Tragbare Temperatursensoren helfen bei der Umsetzung der Vorstellung von einem quantifizierten Ich, und das mit ihnen mögliche kontinuierliche Tracking könnte tatsächlich ein neues Zeitalter einer personalisierten Medizin einläuten. Damit wäre es möglich, Abweichungen vom Normalen schneller zu erkennen, um Anzeichen für potenzielle Infektionen, hormonelle Veränderungen oder Krankheiten zu finden. 

Technologische Fortschritte, zum Beispiel die Temperatursensor-Familie TMP117 von Texas Instruments, erlauben die Realisierung kompakter, wenig Strom verbrauchender Wearables für den persönlichen Gebrauch oder den klinischen Einsatz. Der eigens für medizinische Anwendungen konzipierte Sensor TMP117M erreicht zwischen 30 °C und 45 °C eine Genauigkeit von ±0,1 °C und erfüllt damit in vollem Umfang die Spezifikationen des ASTM-Standards E1112 und der europäischen Norm (EN) 80601 für elektronische Patiententhermometer. 

Die medizinelektronische Komponente wird in einem 1 x 1,5 mm großen Gehäuse angeboten und besitzt daher eine geringe thermische Masse, sodass sie schnell auf Temperaturänderungen reagieren kann. Außerdem ermöglicht der Sensor damit eine kompakte Formgestaltung im Interesse von mehr Komfort für den Anwender.

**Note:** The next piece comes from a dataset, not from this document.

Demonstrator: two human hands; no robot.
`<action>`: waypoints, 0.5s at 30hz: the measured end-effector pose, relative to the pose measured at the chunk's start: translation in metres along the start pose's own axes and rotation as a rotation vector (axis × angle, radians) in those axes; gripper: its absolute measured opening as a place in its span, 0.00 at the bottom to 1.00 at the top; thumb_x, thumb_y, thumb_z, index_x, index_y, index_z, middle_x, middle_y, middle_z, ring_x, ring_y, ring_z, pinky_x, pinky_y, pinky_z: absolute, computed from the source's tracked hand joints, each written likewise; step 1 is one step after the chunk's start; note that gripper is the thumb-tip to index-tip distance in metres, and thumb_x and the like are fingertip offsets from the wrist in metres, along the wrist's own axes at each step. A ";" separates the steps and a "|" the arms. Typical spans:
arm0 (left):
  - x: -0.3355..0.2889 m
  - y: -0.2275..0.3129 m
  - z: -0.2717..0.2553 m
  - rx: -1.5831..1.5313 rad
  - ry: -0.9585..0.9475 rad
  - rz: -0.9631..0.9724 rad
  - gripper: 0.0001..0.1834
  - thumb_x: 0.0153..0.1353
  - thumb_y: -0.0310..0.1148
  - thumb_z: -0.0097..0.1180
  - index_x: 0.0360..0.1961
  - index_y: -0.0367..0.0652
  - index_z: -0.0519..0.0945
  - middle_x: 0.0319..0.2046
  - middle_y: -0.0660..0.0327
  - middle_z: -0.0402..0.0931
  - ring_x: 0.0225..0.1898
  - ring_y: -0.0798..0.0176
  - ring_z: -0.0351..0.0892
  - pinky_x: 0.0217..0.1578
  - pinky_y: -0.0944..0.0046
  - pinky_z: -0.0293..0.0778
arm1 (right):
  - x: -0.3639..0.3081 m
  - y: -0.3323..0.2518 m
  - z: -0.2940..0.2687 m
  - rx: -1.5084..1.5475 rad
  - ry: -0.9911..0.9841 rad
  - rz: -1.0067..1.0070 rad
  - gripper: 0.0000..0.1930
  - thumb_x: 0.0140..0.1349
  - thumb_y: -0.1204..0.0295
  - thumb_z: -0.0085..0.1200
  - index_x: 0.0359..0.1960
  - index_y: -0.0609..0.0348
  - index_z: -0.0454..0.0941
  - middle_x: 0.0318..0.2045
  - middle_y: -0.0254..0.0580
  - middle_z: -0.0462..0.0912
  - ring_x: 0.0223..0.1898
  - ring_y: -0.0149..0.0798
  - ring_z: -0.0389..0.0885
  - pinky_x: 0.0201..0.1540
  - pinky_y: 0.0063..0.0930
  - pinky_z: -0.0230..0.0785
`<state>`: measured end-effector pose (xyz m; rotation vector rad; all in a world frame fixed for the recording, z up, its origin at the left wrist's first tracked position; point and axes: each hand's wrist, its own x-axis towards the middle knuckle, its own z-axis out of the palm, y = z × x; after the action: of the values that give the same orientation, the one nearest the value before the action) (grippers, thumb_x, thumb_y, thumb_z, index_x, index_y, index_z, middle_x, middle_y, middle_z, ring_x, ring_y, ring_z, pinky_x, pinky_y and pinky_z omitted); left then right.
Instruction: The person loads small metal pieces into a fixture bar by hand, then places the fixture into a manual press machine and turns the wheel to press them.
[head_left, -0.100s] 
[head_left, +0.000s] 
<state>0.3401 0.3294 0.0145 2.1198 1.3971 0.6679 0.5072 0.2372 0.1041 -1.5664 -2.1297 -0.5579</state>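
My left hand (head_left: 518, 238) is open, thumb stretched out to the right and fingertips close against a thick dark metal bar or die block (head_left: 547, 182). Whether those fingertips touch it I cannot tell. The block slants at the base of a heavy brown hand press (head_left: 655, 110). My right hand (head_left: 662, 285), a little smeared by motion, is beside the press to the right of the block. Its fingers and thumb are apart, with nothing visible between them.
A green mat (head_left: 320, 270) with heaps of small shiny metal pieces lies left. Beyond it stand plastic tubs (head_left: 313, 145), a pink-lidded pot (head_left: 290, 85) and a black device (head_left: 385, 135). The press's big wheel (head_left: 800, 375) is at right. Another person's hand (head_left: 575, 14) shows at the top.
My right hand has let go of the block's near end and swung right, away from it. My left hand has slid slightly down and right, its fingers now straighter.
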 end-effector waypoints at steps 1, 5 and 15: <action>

Der Nutzererfahrung kommt ebenfalls die minimale Leistungsaufnahme von unter 7 µW zugute, die die Verwendung kleinerer Batterien gestattet, um den Komfort und die Kosten zu optimieren. 

Mit Konnektivitäts-Optionen wie Bluetooth Low Energy kommen die Fähigkeiten eines Wearable-Temperatursensors erst richtig zur Geltung. Für Eltern eines Kindes, dessen Körpertemperatur im Krankheitsfall häufig auf über 40 °C ansteigt, wäre es eine große Erleichterung, wenn sie auf dem Smartphone eine Nachricht über die nachlassende Wirkung des fiebersenkenden Mittels erhalten würden, bevor die Temperatur auf gefährliche Werte ansteigt. 

Auch im klinischen Einsatz wäre eine solche Bluetooth-fähige Temperatursensor-Lösung von Vorteil. Patienten und Patientinnen könnten sich damit frei bewegen, ohne mit den Monitoren in ihrem Zimmer verkabelt zu sein. Das Pflegepersonal würde von den manuellen Temperaturmessungen entlastet und auch die Selektierung in überfüllten Wartezimmern wäre einfacher.